Utandım dostlarım. Evlilik falan. Kim hyun joong ve ben. Ay! Şu çocuk yok mu insanı nasıl utandırıyor.
"Şuna bak hele şuna, bir de utanıyor," dedi ters ters bakarak. Gülümsedim.
"Niye bu çocuk? Bundan daha yakışıklı Türk erkekleri var, illa bu mu olmak zorunda?" diye sordu.
Yine gülümsedim.
"Niye kızım niye? Niye bizimle evlenmiyorsun da gidip elin Çinlisiyle evleniyorsun?"
"Aman be!" dedim ve sertçe elindeki telefonumu aldım.
"Tamam tamam, şaka yaptım. Dur bir saniye," dedi "sana bir soru soracağım."
"Sor."
"Mesela bu çocuk ve ben, denize düşsek, önce kimi kurtarırsın? Sonuçta bir süredir arkadaşız ve bir çok şeyi paylaştık seninle."

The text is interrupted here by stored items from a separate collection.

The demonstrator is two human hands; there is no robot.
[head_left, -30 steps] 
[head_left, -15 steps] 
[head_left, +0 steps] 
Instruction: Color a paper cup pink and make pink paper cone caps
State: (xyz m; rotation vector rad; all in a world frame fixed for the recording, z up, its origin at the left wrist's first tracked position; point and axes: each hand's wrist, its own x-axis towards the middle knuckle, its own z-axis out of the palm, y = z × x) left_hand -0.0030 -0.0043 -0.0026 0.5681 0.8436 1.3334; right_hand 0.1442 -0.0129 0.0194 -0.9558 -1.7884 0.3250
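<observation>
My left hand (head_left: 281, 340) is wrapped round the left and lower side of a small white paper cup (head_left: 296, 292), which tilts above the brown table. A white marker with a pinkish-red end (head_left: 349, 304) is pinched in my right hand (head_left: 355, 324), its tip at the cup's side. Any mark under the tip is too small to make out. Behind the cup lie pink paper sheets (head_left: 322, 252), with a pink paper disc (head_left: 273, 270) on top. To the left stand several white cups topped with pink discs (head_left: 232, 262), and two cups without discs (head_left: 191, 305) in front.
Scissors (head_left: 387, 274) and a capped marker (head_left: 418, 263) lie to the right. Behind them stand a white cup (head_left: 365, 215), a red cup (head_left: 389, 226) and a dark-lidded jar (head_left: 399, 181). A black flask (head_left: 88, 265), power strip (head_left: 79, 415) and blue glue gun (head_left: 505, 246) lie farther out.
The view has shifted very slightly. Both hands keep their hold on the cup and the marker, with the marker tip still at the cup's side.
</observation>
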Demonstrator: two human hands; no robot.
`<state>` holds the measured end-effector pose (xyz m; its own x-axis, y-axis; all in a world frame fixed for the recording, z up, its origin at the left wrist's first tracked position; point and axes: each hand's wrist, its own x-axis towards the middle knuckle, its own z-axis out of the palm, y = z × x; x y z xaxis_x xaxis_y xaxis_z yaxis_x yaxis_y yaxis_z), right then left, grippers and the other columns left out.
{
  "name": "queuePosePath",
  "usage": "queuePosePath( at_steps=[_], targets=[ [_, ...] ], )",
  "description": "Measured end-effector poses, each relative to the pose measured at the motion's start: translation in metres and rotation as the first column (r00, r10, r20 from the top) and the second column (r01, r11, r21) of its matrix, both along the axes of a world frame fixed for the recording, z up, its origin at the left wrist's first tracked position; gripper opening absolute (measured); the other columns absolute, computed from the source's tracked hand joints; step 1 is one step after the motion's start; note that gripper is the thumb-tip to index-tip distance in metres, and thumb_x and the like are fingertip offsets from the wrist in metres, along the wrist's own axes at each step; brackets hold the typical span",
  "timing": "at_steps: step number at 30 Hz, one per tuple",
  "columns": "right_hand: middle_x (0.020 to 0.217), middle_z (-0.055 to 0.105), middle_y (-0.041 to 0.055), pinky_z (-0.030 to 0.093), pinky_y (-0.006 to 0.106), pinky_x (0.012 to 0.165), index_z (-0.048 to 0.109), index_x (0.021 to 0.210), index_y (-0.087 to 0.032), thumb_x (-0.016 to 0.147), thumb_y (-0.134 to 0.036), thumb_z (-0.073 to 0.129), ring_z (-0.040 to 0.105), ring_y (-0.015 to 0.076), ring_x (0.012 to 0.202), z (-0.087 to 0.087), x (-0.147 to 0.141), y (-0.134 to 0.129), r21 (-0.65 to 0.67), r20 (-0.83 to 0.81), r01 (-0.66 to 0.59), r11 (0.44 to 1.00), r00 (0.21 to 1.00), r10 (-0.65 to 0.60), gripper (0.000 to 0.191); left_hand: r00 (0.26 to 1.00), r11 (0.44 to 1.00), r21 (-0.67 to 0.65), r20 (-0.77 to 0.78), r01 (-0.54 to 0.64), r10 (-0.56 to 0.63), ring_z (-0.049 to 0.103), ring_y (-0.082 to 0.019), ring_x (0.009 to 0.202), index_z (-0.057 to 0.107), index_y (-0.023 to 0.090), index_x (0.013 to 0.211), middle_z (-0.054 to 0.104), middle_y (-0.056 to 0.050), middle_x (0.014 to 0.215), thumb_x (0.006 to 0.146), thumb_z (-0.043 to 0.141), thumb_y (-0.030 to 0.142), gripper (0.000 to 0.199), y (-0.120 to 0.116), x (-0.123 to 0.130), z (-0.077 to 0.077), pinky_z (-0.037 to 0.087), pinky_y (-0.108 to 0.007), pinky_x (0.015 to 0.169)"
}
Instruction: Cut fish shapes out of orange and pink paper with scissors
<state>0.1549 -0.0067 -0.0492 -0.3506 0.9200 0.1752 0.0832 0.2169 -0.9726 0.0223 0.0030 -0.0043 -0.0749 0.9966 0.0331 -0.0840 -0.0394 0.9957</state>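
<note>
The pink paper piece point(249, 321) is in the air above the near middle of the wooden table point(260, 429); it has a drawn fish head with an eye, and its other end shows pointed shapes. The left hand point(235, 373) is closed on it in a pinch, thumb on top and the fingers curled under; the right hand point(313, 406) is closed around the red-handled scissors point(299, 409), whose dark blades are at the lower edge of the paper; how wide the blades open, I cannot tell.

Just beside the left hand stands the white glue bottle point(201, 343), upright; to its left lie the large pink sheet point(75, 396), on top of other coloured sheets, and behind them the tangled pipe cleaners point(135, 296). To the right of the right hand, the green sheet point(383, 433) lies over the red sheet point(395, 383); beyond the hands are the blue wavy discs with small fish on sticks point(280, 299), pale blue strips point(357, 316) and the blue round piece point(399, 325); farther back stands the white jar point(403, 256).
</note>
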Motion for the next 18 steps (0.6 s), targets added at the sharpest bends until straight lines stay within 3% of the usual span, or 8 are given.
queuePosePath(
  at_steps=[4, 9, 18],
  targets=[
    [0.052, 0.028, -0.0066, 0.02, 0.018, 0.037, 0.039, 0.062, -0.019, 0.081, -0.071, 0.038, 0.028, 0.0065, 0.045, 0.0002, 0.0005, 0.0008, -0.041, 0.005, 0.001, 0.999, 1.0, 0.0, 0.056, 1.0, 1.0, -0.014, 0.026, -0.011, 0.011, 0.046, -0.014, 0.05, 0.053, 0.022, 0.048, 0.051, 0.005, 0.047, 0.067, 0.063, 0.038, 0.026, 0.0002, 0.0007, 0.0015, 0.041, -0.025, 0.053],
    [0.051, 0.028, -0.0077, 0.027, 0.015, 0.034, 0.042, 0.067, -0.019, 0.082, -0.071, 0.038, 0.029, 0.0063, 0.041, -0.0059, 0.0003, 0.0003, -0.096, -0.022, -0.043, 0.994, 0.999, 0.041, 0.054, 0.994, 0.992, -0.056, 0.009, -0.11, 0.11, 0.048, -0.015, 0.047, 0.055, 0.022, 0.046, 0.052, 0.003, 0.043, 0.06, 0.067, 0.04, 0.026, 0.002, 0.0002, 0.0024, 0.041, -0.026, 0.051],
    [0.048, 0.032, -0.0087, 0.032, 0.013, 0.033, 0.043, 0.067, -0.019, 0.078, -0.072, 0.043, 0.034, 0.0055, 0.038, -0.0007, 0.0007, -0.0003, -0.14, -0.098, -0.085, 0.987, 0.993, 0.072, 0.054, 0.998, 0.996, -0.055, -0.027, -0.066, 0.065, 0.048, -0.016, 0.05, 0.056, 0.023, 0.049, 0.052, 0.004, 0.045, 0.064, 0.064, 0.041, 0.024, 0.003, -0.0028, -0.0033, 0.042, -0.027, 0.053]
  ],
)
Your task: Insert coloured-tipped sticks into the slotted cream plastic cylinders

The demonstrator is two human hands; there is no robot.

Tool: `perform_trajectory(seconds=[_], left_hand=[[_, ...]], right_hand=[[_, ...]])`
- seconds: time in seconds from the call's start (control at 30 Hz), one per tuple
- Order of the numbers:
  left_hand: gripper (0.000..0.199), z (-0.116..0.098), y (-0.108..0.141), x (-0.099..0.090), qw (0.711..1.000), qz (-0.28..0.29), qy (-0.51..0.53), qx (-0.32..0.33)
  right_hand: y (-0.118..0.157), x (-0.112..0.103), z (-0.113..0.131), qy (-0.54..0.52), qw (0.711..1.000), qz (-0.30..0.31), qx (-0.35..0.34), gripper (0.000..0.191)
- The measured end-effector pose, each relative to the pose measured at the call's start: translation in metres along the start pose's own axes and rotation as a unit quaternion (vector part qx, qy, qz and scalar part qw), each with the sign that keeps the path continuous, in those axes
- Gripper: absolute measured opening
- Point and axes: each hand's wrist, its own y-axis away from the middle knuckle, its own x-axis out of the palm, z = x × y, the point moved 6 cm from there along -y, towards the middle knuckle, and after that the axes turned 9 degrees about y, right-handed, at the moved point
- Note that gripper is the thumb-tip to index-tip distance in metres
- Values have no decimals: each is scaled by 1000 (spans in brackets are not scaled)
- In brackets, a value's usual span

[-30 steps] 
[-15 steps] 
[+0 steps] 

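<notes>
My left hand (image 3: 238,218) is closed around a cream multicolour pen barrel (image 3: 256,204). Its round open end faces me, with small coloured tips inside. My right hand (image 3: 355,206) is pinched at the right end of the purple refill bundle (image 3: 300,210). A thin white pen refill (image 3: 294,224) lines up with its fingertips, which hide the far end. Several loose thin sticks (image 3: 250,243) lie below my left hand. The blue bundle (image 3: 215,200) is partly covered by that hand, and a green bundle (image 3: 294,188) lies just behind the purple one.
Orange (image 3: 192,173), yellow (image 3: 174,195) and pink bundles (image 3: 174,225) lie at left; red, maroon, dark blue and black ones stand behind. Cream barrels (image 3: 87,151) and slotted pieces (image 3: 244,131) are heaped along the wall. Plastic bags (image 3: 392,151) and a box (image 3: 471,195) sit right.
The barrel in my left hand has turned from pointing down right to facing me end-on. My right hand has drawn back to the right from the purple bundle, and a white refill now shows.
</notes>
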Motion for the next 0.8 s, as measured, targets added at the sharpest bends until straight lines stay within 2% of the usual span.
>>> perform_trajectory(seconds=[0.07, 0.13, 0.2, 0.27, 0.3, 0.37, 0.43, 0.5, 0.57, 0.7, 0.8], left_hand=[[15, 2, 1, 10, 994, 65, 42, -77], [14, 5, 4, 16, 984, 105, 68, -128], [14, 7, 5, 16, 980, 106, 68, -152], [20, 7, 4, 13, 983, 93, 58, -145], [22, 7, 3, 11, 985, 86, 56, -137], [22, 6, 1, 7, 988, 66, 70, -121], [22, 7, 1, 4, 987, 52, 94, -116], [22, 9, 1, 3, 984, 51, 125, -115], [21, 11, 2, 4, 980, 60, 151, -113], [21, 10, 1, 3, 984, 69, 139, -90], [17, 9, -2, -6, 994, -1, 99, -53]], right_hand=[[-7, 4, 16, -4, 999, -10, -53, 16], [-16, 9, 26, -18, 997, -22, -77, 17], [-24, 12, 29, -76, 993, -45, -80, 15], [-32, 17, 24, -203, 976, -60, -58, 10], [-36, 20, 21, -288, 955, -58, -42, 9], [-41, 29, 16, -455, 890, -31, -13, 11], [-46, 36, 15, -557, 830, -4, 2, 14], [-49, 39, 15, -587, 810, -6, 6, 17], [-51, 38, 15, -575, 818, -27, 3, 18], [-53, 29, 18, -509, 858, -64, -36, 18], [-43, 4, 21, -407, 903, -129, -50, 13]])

"Seni," dedim hiç düşünmeden.
Yüzü aydınlandı dostlar. Fena sevindi.
"Vallaha mı? Aslansın kız!"
"Çünkü Kim Hyun joong yüzme biliyor,"
Küfretmek için ağzını açtı ama zor durdu sanırım. Bir şeyler geveleyerek geçiştirdi. Sonra da bana daha çok yaklaşıp bağdaşını düzletti.
"Tamam bu soru olmadı. Başka bir tane soracağım," dedi.
"Sor," dedim.
"Mesela o çocuk ve ben, teleferikten atlamak zorunda kalsak, hangimizi kurtarırdın?"
ŞİMDİ OKUDUĞUN
TELEFERİK
RomanceHayal ve Selim tek kişilik ücret ödedikleri teleferikte mahsur kaldıklarında planları alt üst olur. Kurtarma ekiplerinin tüm müdahalelerine rağmen uzun süre aşağı inemeyen ikili için yapılacak pek fazla bir şey yoktur. Yalnız işler ikisinin de umduğ...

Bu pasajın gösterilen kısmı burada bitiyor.